Return the data below exactly, stopping after the line with "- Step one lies".

*** Begin section ***

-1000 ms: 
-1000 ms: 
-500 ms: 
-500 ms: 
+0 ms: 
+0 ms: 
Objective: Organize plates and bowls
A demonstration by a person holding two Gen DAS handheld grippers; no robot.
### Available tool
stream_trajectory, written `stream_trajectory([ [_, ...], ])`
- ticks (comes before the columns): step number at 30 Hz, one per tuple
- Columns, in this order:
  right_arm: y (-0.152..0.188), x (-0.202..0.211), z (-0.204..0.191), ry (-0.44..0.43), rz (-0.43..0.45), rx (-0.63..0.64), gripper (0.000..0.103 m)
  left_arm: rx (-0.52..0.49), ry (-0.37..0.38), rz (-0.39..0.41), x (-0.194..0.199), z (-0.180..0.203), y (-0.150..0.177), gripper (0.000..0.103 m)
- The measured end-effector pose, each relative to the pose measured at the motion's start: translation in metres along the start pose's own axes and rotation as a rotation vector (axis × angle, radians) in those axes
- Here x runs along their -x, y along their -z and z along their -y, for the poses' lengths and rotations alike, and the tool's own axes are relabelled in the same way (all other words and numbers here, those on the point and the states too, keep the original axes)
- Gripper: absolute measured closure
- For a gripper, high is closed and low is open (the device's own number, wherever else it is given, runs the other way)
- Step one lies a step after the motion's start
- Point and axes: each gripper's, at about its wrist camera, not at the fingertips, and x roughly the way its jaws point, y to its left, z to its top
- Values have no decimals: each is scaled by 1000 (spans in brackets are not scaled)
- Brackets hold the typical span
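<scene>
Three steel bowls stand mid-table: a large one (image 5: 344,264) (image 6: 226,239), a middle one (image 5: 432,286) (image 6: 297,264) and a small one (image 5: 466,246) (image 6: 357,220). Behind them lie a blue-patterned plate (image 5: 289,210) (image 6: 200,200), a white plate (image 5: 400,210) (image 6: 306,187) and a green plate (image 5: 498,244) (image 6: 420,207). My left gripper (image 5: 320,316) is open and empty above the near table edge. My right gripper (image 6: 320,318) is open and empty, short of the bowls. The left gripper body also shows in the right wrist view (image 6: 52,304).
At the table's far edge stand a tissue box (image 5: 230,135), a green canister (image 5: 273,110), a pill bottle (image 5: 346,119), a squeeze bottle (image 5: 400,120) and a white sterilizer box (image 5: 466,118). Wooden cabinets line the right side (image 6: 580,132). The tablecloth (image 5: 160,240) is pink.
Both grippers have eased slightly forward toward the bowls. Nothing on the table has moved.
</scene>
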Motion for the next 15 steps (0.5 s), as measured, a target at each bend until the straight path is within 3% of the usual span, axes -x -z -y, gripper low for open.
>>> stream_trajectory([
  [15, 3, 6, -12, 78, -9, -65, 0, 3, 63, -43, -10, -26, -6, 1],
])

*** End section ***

• TASK RESPONSE:
-1000 ms: 
-1000 ms: 
-500 ms: 
-500 ms: 
+0 ms: 
+0 ms: 
Objective: Organize plates and bowls
A demonstration by a person holding two Gen DAS handheld grippers; no robot.
### Available tool
stream_trajectory, written `stream_trajectory([ [_, ...], ])`
- ticks (comes before the columns): step number at 30 Hz, one per tuple
- Columns, in this order:
  right_arm: y (-0.152..0.188), x (-0.202..0.211), z (-0.204..0.191), ry (-0.44..0.43), rz (-0.43..0.45), rx (-0.63..0.64), gripper (0.000..0.103 m)
  left_arm: rx (-0.52..0.49), ry (-0.37..0.38), rz (-0.39..0.41), x (-0.194..0.199), z (-0.180..0.203), y (-0.150..0.177), gripper (0.000..0.103 m)
- The measured end-effector pose, each relative to the pose measured at the motion's start: translation in metres along the start pose's own axes and rotation as a rotation vector (axis × angle, radians) in those axes
- Here x runs along their -x, y along their -z and z along their -y, for the poses' lengths and rotations alike, and the tool's own axes are relabelled in the same way (all other words and numbers here, those on the point and the states too, keep the original axes)
- Gripper: absolute measured closure
- For a gripper, high is closed and low is open (the device's own number, wherever else it is given, runs the other way)
- Step one lies a step after the motion's start

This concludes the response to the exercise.